• [What you have to do]: Pictures do not belong in the copy. Return all of the entries exactly.

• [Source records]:

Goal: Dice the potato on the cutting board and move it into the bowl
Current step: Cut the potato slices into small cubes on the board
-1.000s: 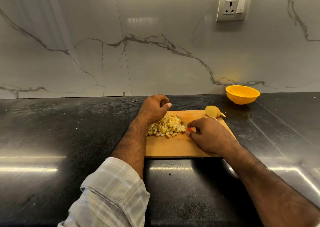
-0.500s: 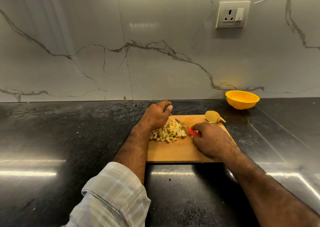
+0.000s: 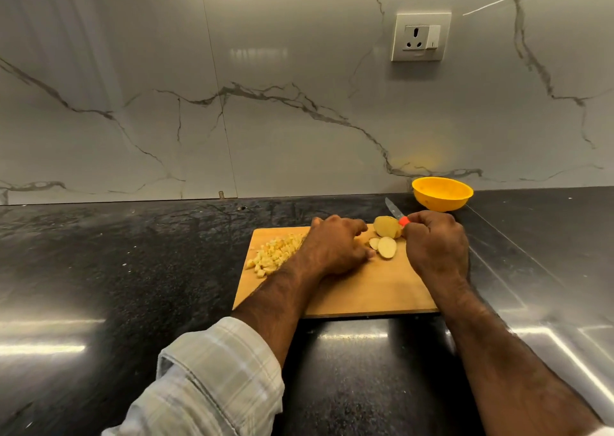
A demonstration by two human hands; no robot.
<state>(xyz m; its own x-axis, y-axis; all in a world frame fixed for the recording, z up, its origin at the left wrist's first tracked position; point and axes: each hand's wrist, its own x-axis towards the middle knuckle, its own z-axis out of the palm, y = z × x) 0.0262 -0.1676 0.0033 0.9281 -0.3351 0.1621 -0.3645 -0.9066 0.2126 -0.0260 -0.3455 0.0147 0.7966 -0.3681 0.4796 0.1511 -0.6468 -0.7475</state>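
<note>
A wooden cutting board (image 3: 365,289) lies on the black counter. A pile of diced potato (image 3: 275,256) sits at its far left corner. An uncut potato chunk (image 3: 387,226) stands at the far right, with two cut slices (image 3: 386,247) lying just in front of it. My right hand (image 3: 435,246) grips a red-handled knife (image 3: 395,211) beside the chunk, blade pointing away toward the wall. My left hand (image 3: 335,246) rests palm down on the board between pile and slices, its fingertips close to the slices. The yellow bowl (image 3: 442,193) looks empty.
The bowl stands at the back right against the marble wall, just beyond the board's far right corner. A wall socket (image 3: 420,37) is above it. Glossy black counter (image 3: 133,286) stretches left and right of the board.
My left hand left the diced pile and moved right toward the slices. My right hand carried the knife from the pile to the potato chunk, and the blade now points away from me.
</note>
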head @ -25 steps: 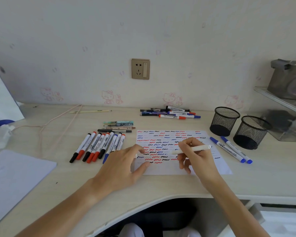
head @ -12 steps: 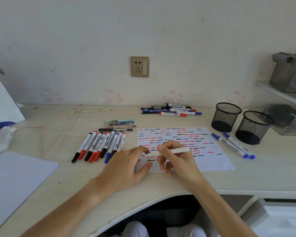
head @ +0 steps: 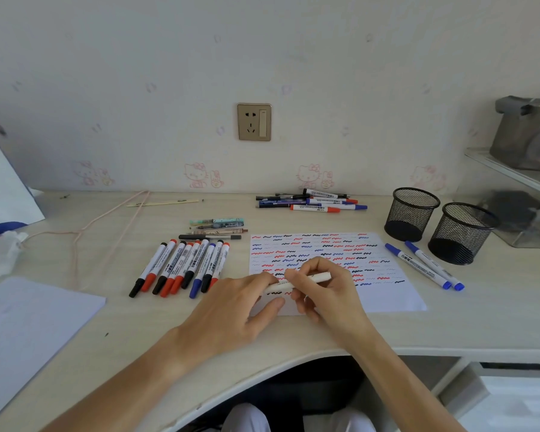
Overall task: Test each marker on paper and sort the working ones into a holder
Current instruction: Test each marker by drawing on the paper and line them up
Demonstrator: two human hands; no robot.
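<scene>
A white marker lies nearly level in my right hand, over the near left part of the test paper, which is covered in red, blue and black squiggles. My left hand rests on the paper's left edge. Its thumb and forefinger close around the marker's left end, hiding the tip. Two empty black mesh holders stand at the right. A row of several capped markers lies left of the paper, and two blue markers lie to its right.
Several more markers and pens form a pile near the wall, with a few pens above the row. A pink cord, a white sheet and a bag are at the left. A clear box sits far right.
My right hand has carried the marker leftward across the paper until its left end reaches my left hand's fingers. My left hand has stayed on the paper's left edge.
</scene>
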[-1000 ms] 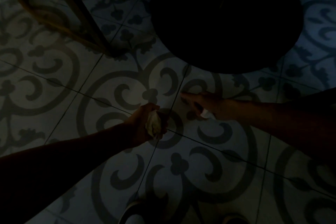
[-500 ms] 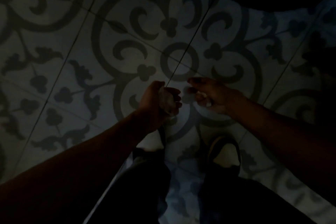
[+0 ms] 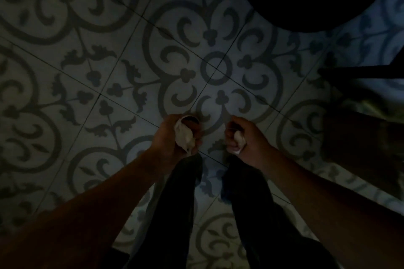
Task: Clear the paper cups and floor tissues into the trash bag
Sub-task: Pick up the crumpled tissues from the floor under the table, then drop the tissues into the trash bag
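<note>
White tissue, unmarked, in left hand grip

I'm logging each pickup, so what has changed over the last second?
The right hand, a second ago stretched out to a small white tissue on the floor tiles, has closed round that small tissue and drawn back toward the body. The view has lifted, as if the person straightened up. The left hand still grips its crumpled tissue wad.

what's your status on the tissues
Left hand shut on big tissue wad. Right hand shut on small tissue. Trash bag not in view.
</note>
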Action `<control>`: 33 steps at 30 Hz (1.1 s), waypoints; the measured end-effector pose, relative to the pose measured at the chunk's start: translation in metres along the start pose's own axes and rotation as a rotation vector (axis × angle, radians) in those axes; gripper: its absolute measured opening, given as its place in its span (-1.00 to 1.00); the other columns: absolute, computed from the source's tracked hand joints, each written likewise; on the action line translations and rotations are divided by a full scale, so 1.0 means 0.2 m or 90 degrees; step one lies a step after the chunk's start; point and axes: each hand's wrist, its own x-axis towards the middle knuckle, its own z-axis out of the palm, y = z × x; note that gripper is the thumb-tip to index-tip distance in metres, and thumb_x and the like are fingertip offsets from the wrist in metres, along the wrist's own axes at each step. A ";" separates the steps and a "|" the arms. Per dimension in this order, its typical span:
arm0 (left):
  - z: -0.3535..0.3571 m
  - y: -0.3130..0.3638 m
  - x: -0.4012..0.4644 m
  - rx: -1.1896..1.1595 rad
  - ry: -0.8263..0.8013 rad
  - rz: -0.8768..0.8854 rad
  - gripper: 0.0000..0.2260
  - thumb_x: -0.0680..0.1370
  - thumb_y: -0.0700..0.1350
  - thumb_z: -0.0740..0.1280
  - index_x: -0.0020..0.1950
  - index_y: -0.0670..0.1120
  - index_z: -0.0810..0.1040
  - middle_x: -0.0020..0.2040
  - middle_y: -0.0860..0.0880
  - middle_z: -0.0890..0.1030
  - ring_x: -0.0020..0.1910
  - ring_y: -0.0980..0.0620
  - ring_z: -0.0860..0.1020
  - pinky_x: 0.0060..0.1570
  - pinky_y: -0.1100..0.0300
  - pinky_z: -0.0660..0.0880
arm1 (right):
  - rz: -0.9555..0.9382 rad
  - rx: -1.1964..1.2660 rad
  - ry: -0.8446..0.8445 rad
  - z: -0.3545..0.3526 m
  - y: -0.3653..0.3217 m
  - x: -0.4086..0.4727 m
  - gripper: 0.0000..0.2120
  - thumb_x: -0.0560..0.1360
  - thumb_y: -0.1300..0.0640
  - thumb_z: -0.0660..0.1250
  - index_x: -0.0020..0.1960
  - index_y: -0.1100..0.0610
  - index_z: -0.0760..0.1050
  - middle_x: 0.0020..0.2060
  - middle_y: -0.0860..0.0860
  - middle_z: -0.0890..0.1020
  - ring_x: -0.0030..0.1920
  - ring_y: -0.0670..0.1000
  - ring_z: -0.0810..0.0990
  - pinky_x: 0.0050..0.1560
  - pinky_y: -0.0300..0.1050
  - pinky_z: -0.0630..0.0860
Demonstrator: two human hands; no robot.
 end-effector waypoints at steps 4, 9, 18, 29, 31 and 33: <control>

• [Solution for this exercise]:
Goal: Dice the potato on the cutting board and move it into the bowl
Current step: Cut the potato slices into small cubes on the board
-1.000s: 
-0.500s: 
+0.000s: 
A demonstration by two human hands; no robot.
<state>(xyz m; its own x-axis, y-axis; all in a world frame fixed for the recording, z up, its origin at the left wrist's first tracked position; point and axes: each hand's wrist, its own x-axis towards the middle knuckle, its own z-axis out of the palm, y = z × x) 0.0262 -0.1676 0.0033 0.9281 -0.3351 0.1621 -0.3645 -0.9066 0.2126 -0.0260 -0.3455 0.0147 0.7966 -0.3681 0.4796 0.1511 -0.6468 -0.7475</state>
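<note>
A wooden cutting board (image 3: 365,289) lies on the black counter. A pile of diced potato (image 3: 275,256) sits at its far left corner. An uncut potato chunk (image 3: 387,226) stands at the far right, with two cut slices (image 3: 386,247) lying just in front of it. My right hand (image 3: 435,246) grips a red-handled knife (image 3: 395,211) beside the chunk, blade pointing away toward the wall. My left hand (image 3: 335,246) rests palm down on the board between pile and slices, its fingertips close to the slices. The yellow bowl (image 3: 442,193) looks empty.
The bowl stands at the back right against the marble wall, just beyond the board's far right corner. A wall socket (image 3: 420,37) is above it. Glossy black counter (image 3: 133,286) stretches left and right of the board.
My left hand left the diced pile and moved right toward the slices. My right hand carried the knife from the pile to the potato chunk, and the blade now points away from me.
</note>
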head @ -25 steps: 
head @ -12 steps: 
head @ +0 steps: 
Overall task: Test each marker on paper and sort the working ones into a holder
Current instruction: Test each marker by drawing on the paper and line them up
Demonstrator: two human hands; no robot.
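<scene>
A white marker lies nearly level in my right hand, over the near left part of the test paper, which is covered in red, blue and black squiggles. My left hand rests on the paper's left edge. Its thumb and forefinger close around the marker's left end, hiding the tip. Two empty black mesh holders stand at the right. A row of several capped markers lies left of the paper, and two blue markers lie to its right.
Several more markers and pens form a pile near the wall, with a few pens above the row. A pink cord, a white sheet and a bag are at the left. A clear box sits far right.
My right hand has carried the marker leftward across the paper until its left end reaches my left hand's fingers. My left hand has stayed on the paper's left edge.
</scene>
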[-1000 ms] 
[-500 ms] 
[+0 ms] 
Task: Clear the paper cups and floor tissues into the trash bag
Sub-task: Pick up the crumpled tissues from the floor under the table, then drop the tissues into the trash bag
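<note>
White tissue, unmarked, in left hand grip

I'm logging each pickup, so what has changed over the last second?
The right hand, a second ago stretched out to a small white tissue on the floor tiles, has closed round that small tissue and drawn back toward the body. The view has lifted, as if the person straightened up. The left hand still grips its crumpled tissue wad.

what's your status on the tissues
Left hand shut on big tissue wad. Right hand shut on small tissue. Trash bag not in view.
</note>
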Action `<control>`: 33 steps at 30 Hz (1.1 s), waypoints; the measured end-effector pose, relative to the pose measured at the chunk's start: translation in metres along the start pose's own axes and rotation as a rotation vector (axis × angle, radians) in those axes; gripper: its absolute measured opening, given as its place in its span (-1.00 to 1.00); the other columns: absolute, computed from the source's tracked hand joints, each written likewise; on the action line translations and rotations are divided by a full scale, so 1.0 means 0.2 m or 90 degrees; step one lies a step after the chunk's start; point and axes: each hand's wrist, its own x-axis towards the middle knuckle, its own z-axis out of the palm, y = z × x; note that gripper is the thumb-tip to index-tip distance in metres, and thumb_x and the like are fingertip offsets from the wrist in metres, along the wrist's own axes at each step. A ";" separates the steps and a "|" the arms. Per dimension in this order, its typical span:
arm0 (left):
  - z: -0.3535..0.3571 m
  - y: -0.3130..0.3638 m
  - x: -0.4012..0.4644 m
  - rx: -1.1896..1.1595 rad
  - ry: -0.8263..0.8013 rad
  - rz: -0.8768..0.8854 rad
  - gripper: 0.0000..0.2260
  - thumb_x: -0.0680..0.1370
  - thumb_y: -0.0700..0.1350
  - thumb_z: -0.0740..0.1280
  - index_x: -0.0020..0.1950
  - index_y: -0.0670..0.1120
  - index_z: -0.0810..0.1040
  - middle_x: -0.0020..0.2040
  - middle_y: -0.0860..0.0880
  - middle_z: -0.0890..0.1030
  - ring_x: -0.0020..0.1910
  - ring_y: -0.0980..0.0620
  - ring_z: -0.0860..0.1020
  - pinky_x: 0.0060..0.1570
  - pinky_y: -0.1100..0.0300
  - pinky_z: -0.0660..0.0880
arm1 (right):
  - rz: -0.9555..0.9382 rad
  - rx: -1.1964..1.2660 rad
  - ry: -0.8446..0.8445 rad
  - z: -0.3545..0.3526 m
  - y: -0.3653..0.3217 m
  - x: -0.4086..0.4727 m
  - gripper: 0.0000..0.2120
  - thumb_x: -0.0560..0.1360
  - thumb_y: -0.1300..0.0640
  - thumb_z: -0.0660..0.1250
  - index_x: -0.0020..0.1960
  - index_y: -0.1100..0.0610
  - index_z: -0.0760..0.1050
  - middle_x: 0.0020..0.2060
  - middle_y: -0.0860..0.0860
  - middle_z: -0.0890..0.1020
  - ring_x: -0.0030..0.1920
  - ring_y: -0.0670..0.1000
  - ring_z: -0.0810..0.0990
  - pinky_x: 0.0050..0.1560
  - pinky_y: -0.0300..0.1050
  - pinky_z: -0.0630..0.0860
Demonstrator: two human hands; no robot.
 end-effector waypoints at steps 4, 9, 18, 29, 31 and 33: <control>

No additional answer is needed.